The images, taken by Google Earth on May 29, feature a model aircraft carrier and more than 20 replicas of jets resembling US stealth fighters.
"Chinese PLA Air Force pilots are learning to practice air strikes on American F-35 and F-22 mock-ups," said a post containing four satellite pictures published on X, formerly Twitter, by the Turkey-based Clash Report.
The military blogging account identified the location as Qakilik in the Taklamakan Desert. The Post has not been able to verify the images and there has been no official confirmation from China.
Several of these replicas appeared to be severely damaged.
The exercises reflect the People's Liberation Army's efforts to build up its long-range ballistic and cruise missile systems to neutralise the threats from US naval forces, according to Collin Koh, a research fellow at the S. Rajaratnam School of International Studies in Singapore.
"US and allied naval forces in general would be a natural target because of their power projection capabilities, which are perceived by Beijing as a threat," he said.

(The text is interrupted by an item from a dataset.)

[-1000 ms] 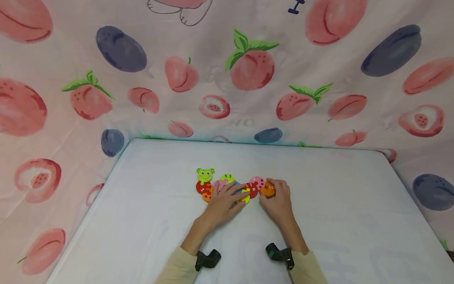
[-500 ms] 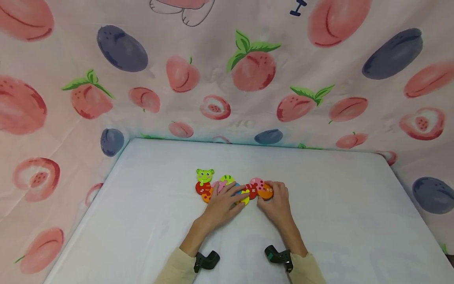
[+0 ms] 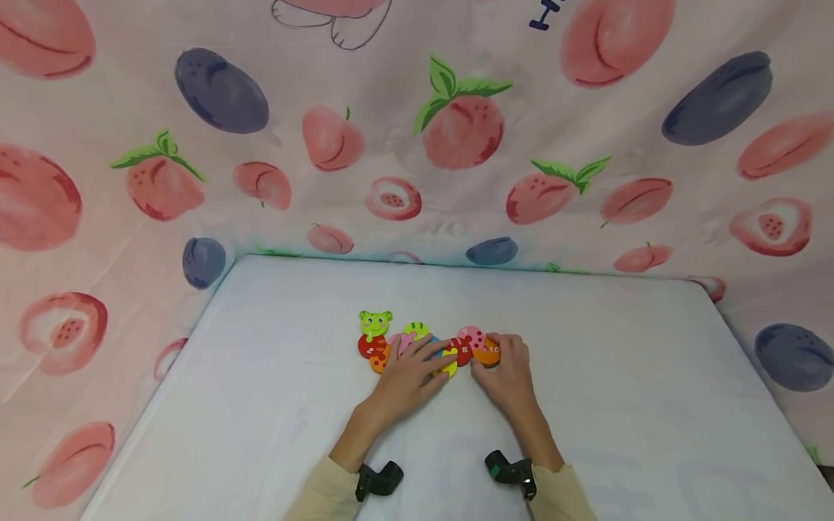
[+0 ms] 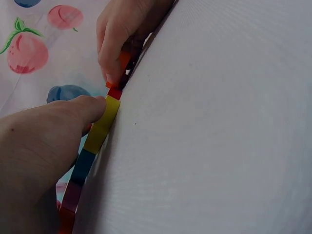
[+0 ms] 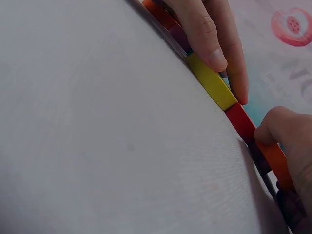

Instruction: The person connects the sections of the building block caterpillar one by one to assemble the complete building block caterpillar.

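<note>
A caterpillar puzzle of numbered, coloured pieces lies on the white table, its green smiling head piece [image 3: 375,323] at the left end above a red piece marked 2 [image 3: 366,346]. My left hand [image 3: 404,376] rests spread across the middle pieces, hiding several; its thumb touches the yellow piece [image 4: 102,126]. At the right end, my right hand [image 3: 511,373] pinches the orange piece marked 10 [image 3: 486,353] between thumb and fingers. That piece overlaps the pink piece [image 3: 470,335] beside it and sits a little higher than the red piece [image 5: 241,123] in the right wrist view.
The white tabletop [image 3: 619,376] surrounds the puzzle. Behind it and at the sides hangs a pink cloth [image 3: 404,145] printed with peaches and dark fruit. A black wrist camera is strapped on each forearm, over beige sleeves [image 3: 326,492].
My right hand has shifted slightly left, bringing the orange piece from a little apart up against the pink piece. The left hand has stayed in place over the middle pieces.
</note>
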`<state>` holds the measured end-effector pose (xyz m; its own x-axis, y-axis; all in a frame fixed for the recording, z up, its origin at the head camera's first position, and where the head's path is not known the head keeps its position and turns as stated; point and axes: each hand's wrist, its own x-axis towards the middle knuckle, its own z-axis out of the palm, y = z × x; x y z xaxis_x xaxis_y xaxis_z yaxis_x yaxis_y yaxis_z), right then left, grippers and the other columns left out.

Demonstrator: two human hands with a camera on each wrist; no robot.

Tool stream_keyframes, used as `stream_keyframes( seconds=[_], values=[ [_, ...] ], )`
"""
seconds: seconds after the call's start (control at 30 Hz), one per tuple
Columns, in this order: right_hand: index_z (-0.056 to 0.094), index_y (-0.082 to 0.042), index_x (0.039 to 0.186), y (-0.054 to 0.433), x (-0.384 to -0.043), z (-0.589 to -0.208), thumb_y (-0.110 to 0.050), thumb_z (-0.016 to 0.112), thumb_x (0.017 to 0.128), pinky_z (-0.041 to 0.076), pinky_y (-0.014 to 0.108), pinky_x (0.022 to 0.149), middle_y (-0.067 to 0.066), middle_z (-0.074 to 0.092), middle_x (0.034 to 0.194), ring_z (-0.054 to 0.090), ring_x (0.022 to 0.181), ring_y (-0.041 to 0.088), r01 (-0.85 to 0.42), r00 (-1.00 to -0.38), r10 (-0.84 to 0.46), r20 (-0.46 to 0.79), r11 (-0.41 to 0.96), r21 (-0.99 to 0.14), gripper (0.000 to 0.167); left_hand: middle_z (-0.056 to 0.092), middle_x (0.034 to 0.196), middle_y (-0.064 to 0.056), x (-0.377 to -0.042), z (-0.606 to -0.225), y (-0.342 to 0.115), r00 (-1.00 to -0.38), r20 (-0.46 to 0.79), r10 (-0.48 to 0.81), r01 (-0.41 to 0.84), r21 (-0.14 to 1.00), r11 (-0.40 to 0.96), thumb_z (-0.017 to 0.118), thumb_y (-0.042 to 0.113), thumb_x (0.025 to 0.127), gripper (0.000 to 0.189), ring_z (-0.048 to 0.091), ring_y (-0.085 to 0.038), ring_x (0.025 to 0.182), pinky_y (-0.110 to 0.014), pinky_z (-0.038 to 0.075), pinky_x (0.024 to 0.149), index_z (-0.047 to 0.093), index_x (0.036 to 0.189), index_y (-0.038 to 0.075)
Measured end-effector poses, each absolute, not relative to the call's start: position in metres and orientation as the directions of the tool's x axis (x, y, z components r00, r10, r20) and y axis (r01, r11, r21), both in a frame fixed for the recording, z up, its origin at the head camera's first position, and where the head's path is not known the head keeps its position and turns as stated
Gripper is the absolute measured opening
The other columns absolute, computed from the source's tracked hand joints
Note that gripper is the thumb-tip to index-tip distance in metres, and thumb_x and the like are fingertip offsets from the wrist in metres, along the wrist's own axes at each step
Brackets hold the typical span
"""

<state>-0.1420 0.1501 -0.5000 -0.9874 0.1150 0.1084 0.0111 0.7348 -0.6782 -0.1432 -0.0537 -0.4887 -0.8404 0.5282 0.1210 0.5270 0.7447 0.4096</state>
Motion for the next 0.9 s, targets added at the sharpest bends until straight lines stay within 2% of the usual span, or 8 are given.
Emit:
stream_keyframes(
  seconds=[0.43, 0.63, 0.9],
  values=[
    [0.056, -0.002, 0.125, 0.149, -0.1461, -0.4975, -0.024, 0.074, 0.079, 0.048, 0.046, 0.092, 0.017, 0.047, 0.123, 0.043, 0.112, 0.031, 0.025, -0.988, 0.121, 0.099, 0.749, -0.663, 0.054, 0.042, 0.153, 0.009, -0.1469, -0.485, -0.0524, -0.847, 0.1, 0.522, 0.512, 0.414, 0.752, 0.052, 0.041, 0.098, 0.04, 0.027, -0.02, 0.148, -0.065, 0.009, 0.118, 0.054, 0.138, 0.036],
    [0.056, -0.004, 0.126, 0.1492, -0.1454, -0.4964, -0.025, 0.069, 0.081, 0.047, 0.048, 0.097, 0.015, 0.047, 0.125, 0.04, 0.117, 0.03, 0.049, -0.99, 0.127, 0.065, 0.732, -0.68, 0.051, 0.041, 0.153, 0.01, -0.1462, -0.4855, -0.0526, -0.848, 0.095, 0.522, 0.512, 0.407, 0.757, 0.052, 0.041, 0.098, 0.04, 0.026, -0.02, 0.149, -0.064, 0.009, 0.118, 0.053, 0.138, 0.037],
    [0.058, -0.003, 0.124, 0.1478, -0.1421, -0.4989, -0.022, 0.071, 0.078, 0.049, 0.05, 0.093, 0.017, 0.051, 0.124, 0.043, 0.115, 0.031, 0.043, -0.983, 0.154, 0.101, 0.727, -0.686, 0.052, 0.042, 0.153, 0.009, -0.1435, -0.4881, -0.0529, -0.844, 0.096, 0.528, 0.516, 0.417, 0.748, 0.051, 0.041, 0.098, 0.04, 0.027, -0.021, 0.148, -0.065, 0.009, 0.118, 0.053, 0.138, 0.036]
  ],
)
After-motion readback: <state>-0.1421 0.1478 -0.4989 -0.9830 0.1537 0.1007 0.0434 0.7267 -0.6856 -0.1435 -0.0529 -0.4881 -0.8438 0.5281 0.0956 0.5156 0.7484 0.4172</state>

Koh continued that it would be in line with Beijing's growing emphasis on simulating realistic campaigns and "by and large, Beijing's wartime scenarios appear aimed at counter-intervention against the Americans" especially in the event of conflict in the South China Sea or Taiwan.

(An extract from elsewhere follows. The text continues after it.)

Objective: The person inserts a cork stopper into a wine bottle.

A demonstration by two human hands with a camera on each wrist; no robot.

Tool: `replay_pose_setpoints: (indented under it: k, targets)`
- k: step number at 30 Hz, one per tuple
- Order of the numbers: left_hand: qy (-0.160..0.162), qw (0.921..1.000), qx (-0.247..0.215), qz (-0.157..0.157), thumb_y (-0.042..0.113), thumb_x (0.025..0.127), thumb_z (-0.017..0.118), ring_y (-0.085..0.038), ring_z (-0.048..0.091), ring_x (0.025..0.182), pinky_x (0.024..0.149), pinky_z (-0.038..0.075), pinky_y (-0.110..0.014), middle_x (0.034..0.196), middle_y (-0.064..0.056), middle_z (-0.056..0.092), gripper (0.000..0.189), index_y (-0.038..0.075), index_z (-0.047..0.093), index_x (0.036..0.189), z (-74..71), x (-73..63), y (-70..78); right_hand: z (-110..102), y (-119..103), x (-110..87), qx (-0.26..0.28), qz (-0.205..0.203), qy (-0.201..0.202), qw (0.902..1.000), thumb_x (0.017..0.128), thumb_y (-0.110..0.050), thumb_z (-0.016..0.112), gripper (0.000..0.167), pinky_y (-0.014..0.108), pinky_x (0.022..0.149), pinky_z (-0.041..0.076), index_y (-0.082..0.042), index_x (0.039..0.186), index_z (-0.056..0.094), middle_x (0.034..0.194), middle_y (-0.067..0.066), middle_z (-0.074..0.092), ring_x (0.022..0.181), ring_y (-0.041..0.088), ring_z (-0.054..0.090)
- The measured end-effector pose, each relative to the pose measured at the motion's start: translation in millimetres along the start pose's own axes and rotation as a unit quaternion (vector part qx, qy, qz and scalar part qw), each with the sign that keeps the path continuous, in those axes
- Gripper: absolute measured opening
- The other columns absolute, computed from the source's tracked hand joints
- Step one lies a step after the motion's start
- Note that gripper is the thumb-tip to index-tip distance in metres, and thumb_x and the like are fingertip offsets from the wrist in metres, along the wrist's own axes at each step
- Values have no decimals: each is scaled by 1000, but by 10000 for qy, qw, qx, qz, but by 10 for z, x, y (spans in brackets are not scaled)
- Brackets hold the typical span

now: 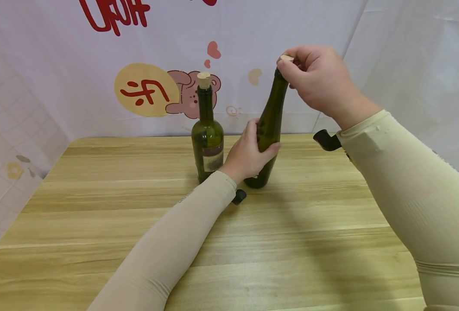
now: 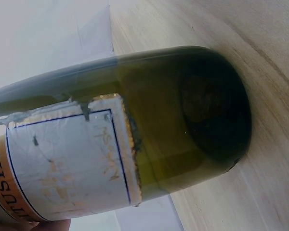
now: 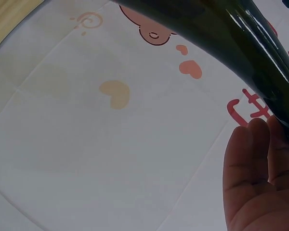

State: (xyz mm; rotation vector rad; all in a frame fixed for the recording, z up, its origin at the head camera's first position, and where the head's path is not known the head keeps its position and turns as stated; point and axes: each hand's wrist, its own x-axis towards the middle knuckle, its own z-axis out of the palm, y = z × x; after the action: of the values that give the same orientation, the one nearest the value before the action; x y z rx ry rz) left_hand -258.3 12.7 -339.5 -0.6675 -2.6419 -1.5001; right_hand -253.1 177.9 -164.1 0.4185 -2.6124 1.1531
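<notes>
In the head view, a green glass bottle [image 1: 271,116] leans slightly to the right with its base at the tabletop. My left hand [image 1: 246,153] grips it round the lower body, thumb toward the near side. At its mouth my right hand [image 1: 324,82] pinches a cork [image 1: 287,58] between thumb and fingers. The left wrist view shows this bottle's worn, torn white label [image 2: 72,159] and dark base. Seen from the right wrist, the fingers [image 3: 250,159] curl near the bottle neck [image 3: 260,72]; the cork is hidden there.
Just left stands a second green bottle [image 1: 207,134], upright, with a cork [image 1: 204,80] sticking out of its mouth. Both bottles are toward the back of a wooden table [image 1: 276,259]. Behind it hangs a white printed cloth [image 1: 291,26].
</notes>
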Motion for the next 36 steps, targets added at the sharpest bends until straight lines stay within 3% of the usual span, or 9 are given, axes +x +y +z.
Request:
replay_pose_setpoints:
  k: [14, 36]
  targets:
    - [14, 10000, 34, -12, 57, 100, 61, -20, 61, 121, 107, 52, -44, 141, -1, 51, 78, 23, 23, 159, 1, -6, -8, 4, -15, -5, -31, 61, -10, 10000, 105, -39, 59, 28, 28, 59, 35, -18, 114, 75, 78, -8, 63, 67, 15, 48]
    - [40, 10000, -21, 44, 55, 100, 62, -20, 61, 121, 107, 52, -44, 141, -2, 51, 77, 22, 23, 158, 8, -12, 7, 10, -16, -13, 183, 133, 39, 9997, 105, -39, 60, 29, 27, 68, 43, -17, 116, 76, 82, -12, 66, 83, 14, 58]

If the drill involved the PLA's intercontinental-range systems, it may have been practising strikes on targets such as Guam, Alaska and Hawaii, he added.
The PLA has long held that its exercises are not aimed at any specific party, but mock targets can sometimes give away its thinking - either by accident or design.
In 2015, state broadcaster China Central Television (CCTV) broadcast footage of PLA troops taking part in mock battles near a building that closely resembled Taiwan's presidential office.
Malcolm Davis, a senior analyst at the Australian Strategic Policy Institute, said the exercise appeared to fit the PLA's counter-intervention strategy, designed to deny US and allied naval forces in the Western Pacific access to potential war zones further east.
"This implies the PLA's strike capabilities will probably have either an electro-optical or synthetic aperture radar terminal guidance system to image the target and guide the warhead prior to precisely striking at a specific location on a military base," he said.
The exercise would allow the PLA to improve its precision in scenarios such as a ballistic missile "seeking to strike a moving target at sea, such as an aircraft carrier".
He also said that practising in the desert would help the PLA to improve its ability to carry out long-range conventional precision strikes on land targets, such as airfields.
Hong-Kong based military commentator Leung Kwok-leung said the satellite images suggested a simulated strike on Alaska, where most F-22s were based.
"Alaska is also the base of the most important national missile defence system in the United States. Last year, an F-22 was used to shoot down China's so-called spy balloon, which shows that the F-22 also undertakes the task of the missile defence system," Leung said.
Timothy Heath, a senior international defence researcher at the Rand Corporation think tank, also said "the Chinese are not hiding the mock-ups, so they may not care if Westerners observe them".
"It may also be the case that the Chinese want the US military to see this as a reminder that China is serious about military training and preparation and as a warning against the United States," Heath said.